Le message envoyé aux armateurs est cohérent : Castellón veut jouer la carte de l’accès fluide, de l’authenticité et de l’expérience locale. C’est, à mon sens, une ligne bien plus crédible qu’une imitation tardive des grands hubs méditerranéens déjà saturés.
Une prospection internationale structurée, de Miami à Palerme
La stratégie commerciale ne repose pas sur une communication abstraite. Selon PortCastelló, sa délégation a programmé plus d’une dizaine de rendez-vous professionnels à FITUR pour attirer de nouvelles compagnies et consolider les contacts existants. Le port a aussi renforcé sa présence sur les salons sectoriels majeurs, notamment Seatrade Cruise Global 2026 à Miami.
D’après PortCastelló, l’édition 2026 de ce salon a réuni environ 11 500 participants, 650 exposants, 125 pays et plus de 80 compagnies de croisière. Ce chiffre donne l’échelle du marché visé : Castellón ne vend pas seulement un quai, il tente de se placer dans le radar international des itinéraires boutique et luxe.
Le passage par MedCruise à Palerme s’inscrit dans la même logique.

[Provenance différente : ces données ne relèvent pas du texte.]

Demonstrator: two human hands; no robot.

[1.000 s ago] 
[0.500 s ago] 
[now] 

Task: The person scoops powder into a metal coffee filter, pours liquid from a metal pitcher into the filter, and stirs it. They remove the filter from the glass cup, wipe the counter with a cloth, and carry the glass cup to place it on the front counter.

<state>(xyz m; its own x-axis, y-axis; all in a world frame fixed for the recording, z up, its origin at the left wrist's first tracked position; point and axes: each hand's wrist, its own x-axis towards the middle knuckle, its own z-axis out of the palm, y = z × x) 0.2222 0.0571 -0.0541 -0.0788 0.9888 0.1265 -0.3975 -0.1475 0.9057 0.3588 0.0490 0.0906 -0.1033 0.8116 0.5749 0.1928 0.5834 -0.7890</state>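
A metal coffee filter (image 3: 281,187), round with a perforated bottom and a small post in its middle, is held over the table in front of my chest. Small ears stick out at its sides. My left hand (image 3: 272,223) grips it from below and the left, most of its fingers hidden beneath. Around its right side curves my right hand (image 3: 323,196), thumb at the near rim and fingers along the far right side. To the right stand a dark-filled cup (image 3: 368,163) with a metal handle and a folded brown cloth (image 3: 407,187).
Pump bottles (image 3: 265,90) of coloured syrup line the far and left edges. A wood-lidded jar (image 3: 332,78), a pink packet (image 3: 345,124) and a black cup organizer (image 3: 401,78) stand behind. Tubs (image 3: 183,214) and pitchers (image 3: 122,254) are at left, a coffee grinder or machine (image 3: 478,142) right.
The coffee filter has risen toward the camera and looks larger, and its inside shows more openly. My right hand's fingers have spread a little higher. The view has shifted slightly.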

Selon l’association, la 68e assemblée générale de MedCruise s’est tenue à Palerme du 9 au 12 juin 2026, à l’occasion du 30e anniversaire du réseau. Pour un port comme Castellón, ce type d’événement compte : c’est là que se décident une partie des relations commerciales, des arbitrages d’itinéraires et des prises de contact avec les équipes déploiement des compagnies.
Le point intéressant est ailleurs : Castellón ne cherche pas à séduire le segment familial de masse. Le port vise des marques capables de valoriser des escales discrètes, avec des excursions à haute marge et un récit de destination plus culturel que balnéaire.

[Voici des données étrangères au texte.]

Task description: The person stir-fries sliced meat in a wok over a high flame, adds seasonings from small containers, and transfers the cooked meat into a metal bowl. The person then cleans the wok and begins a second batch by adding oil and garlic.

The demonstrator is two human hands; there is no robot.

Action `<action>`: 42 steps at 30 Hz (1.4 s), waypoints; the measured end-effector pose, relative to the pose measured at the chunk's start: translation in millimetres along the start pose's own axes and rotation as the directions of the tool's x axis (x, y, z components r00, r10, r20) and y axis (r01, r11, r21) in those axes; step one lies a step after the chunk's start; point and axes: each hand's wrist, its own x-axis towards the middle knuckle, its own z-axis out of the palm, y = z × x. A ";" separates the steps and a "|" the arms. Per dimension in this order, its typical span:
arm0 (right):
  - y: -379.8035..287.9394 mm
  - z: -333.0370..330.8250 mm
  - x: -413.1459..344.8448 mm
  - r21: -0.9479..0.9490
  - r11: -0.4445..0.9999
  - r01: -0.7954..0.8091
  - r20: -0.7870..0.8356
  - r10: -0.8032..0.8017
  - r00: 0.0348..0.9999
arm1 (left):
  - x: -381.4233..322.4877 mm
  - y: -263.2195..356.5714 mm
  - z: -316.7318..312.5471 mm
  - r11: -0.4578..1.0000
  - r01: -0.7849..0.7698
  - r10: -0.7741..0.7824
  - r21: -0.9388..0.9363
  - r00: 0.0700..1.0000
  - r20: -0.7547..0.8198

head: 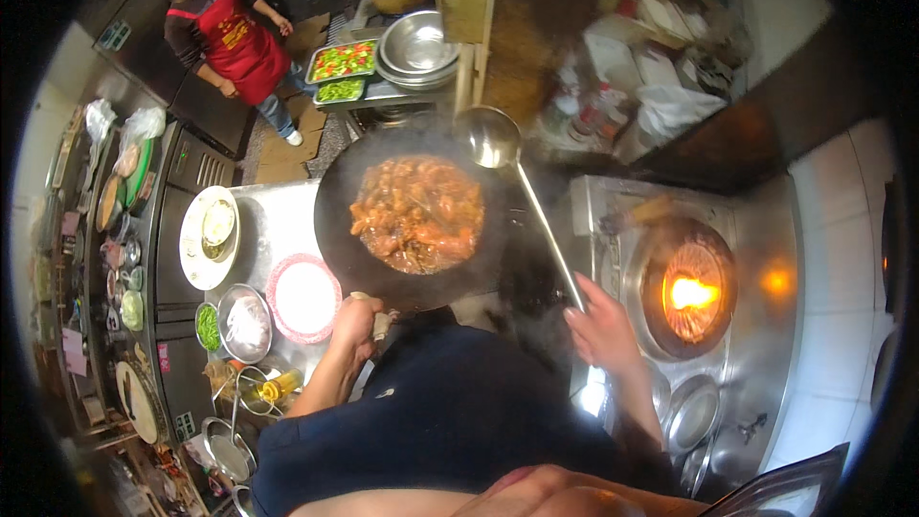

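Note:
My left hand [359,319] grips the near edge of a dark wok [337,251], with a pale cloth between hand and metal. Saucy, reddish-brown pieces of food [420,215] lie in the steaming wok, beside the metal counter. In my right hand [599,323] is the handle of a long steel ladle [492,136], its bowl above the wok's far right rim. Just left of the wok, a white plate with a pink patterned rim [305,298] rests on the counter. To the left of that plate are a steel bowl of whitish food [245,323] and a small bowl of chopped greens [208,328].
A lit burner [691,294] flames at right, with steel bowls [691,413] below it. A person in a red apron [240,43] stands at upper left. Trays of cut vegetables [343,61] and stacked steel basins [420,47] are beyond the wok. An oval plate [188,240] is at left.

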 end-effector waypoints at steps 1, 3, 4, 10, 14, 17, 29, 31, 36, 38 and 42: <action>-10.3 17.5 28.1 0.030 1.000 0.006 0.042 -0.007 0.999 | 6.5 9.0 -9.8 0.998 -0.029 0.029 -0.058 1.000 -0.004; -31.8 56.2 86.3 0.117 0.993 -0.011 0.108 -0.002 0.994 | 23.2 32.5 -31.3 0.976 -0.119 0.124 -0.181 0.992 0.019; -44.3 74.9 112.6 0.134 0.991 0.014 0.147 -0.033 0.989 | 35.2 49.1 -40.4 0.973 -0.128 0.130 -0.192 0.992 -0.005; -124.3 170.8 247.9 0.305 0.952 -0.016 0.259 -0.067 0.964 | 97.9 170.7 -78.1 0.919 -0.258 0.236 -0.300 0.966 -0.107; -157.7 211.9 330.3 0.414 0.910 -0.008 0.203 -0.083 0.976 | 148.9 266.8 -78.4 0.893 -0.283 0.238 -0.350 0.957 -0.166; -182.8 224.3 400.7 0.451 0.890 0.062 0.159 -0.148 0.976 | 202.1 335.7 -74.0 0.895 -0.303 0.268 -0.327 0.952 -0.149; -292.7 279.8 709.9 0.493 0.840 0.225 -0.048 -0.232 0.972 | 417.9 650.2 3.3 0.922 -0.386 0.387 -0.030 0.921 0.039; -304.4 287.5 763.0 0.474 0.845 0.248 -0.104 -0.226 0.969 | 463.3 704.0 25.0 0.907 -0.421 0.420 0.001 0.905 0.065; -345.9 292.3 868.4 0.292 0.912 0.288 -0.228 -0.226 0.947 | 547.4 813.9 65.4 0.869 -0.455 0.437 0.194 0.890 0.128; -365.9 291.7 901.6 0.247 0.921 0.300 -0.258 -0.236 0.937 | 570.4 850.1 84.7 0.843 -0.478 0.462 0.245 0.878 0.123; -389.8 289.5 941.7 0.203 0.945 0.256 -0.276 -0.195 0.941 | 601.9 897.8 120.0 0.772 -0.531 0.518 0.349 0.844 0.138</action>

Des compagnies visées qui confirment le virage premium
Les noms cités autour du dossier montrent la direction prise : Silversea, Explora Journeys, Viking, Hapag-Lloyd Cruises ou encore Seabourn. Toutes ces marques jouent sur des capacités limitées par rapport aux grands navires mainstream, avec un positionnement fondé sur l’espace, le service et l’excursion différenciante.

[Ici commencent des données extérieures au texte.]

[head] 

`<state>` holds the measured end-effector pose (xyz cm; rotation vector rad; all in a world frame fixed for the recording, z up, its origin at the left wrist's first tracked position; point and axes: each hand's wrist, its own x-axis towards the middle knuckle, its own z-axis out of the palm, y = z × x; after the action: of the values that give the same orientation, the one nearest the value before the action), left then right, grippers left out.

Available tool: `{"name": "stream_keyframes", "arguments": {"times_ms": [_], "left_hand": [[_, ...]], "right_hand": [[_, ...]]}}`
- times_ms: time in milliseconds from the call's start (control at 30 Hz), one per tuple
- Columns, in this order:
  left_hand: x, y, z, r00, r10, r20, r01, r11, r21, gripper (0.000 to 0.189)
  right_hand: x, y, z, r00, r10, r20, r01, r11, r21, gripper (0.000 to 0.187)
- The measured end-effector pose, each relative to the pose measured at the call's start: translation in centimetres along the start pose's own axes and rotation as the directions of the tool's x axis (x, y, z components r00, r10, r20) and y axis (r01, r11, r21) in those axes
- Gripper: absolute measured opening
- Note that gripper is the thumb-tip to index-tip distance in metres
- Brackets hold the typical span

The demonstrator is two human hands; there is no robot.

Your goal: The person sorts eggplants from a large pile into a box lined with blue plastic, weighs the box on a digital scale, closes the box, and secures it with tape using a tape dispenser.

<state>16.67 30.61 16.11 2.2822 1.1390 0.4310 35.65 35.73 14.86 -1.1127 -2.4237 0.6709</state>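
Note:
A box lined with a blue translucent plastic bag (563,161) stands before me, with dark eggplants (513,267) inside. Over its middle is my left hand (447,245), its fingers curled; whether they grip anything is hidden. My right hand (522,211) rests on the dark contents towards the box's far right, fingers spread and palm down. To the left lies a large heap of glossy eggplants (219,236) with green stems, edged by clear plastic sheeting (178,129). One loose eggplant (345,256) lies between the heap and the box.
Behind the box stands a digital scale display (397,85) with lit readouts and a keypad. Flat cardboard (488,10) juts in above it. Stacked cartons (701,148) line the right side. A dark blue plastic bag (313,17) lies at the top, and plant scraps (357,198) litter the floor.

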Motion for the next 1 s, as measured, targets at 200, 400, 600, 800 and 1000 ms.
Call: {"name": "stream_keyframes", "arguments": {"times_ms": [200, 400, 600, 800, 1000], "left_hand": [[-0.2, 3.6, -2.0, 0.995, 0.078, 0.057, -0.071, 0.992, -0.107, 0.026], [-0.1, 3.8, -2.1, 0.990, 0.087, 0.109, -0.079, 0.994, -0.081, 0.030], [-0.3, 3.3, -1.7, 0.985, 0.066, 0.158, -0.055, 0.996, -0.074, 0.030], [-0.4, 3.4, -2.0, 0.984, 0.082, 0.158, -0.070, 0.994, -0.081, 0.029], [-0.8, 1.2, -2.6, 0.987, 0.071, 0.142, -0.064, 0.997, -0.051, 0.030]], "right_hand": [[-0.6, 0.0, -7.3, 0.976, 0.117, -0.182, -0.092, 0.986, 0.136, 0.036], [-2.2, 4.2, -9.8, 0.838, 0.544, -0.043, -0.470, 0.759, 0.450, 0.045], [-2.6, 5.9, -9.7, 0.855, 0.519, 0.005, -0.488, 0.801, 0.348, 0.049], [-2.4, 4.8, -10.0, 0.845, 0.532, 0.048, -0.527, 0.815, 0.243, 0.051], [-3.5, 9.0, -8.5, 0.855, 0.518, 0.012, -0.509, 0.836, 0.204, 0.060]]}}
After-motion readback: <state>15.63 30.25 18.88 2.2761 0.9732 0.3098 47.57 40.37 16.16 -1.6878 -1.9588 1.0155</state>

Selon Silversea, le Silver Ray affiche une capacité de 728 passagers pour 54 700 tonnes. Le ratio calculé à partir de ces données ressort à 75,1 tonnes par passager, un niveau élevé qui illustre un produit pensé pour l’espace et non pour la densité.
Selon la fiche technique d’Explora Journeys, l’EXPLORA II revendique 63 900 GT, 461 suites, une capacité de 922 passagers, environ 16 600 m² d’espaces publics, environ 6 250 m² d’espaces extérieurs publics et un ratio d’encadrement annoncé de 1,25 guest par host. En métrique dérivée, cela représente 18,0 m² d’espace public par passager et 6,8 m² d’espace extérieur par passager, en ligne avec le positionnement très premium du produit.
Selon Fincantieri, le Viking Saturn offre 930 passagers, 465 cabines et environ 47 800 tonnes. Selon Hapag-Lloyd Cruises, ses navires de luxe et d’expédition naviguent avec au plus 400 passagers. Ce plafond commercial est un argument fort pour Castellón : plus le navire est compact, plus l’escale peut être travaillée sur mesure.
À ce stade, le positionnement de Castellón paraît cohérent. Avec ce type de flotte, la ville n’a pas besoin de milliers de visiteurs simultanés pour exister sur la carte des croisières. Elle doit surtout prouver qu’elle sait convertir une escale en expérience mémorable.
Le cas Seabourn Venture montre le modèle recherché
Le meilleur exemple concret reste l’escale du Seabourn Venture. Selon PortCastelló, le navire a ouvert la saison 2026 à Castellón le 24 avril 2026 avec 264 passagers, majoritairement américains, et 120 membres d’équipage. Les excursions ont été réparties entre Castellón, Peñíscola, Benicàssim, lla et Villafamés.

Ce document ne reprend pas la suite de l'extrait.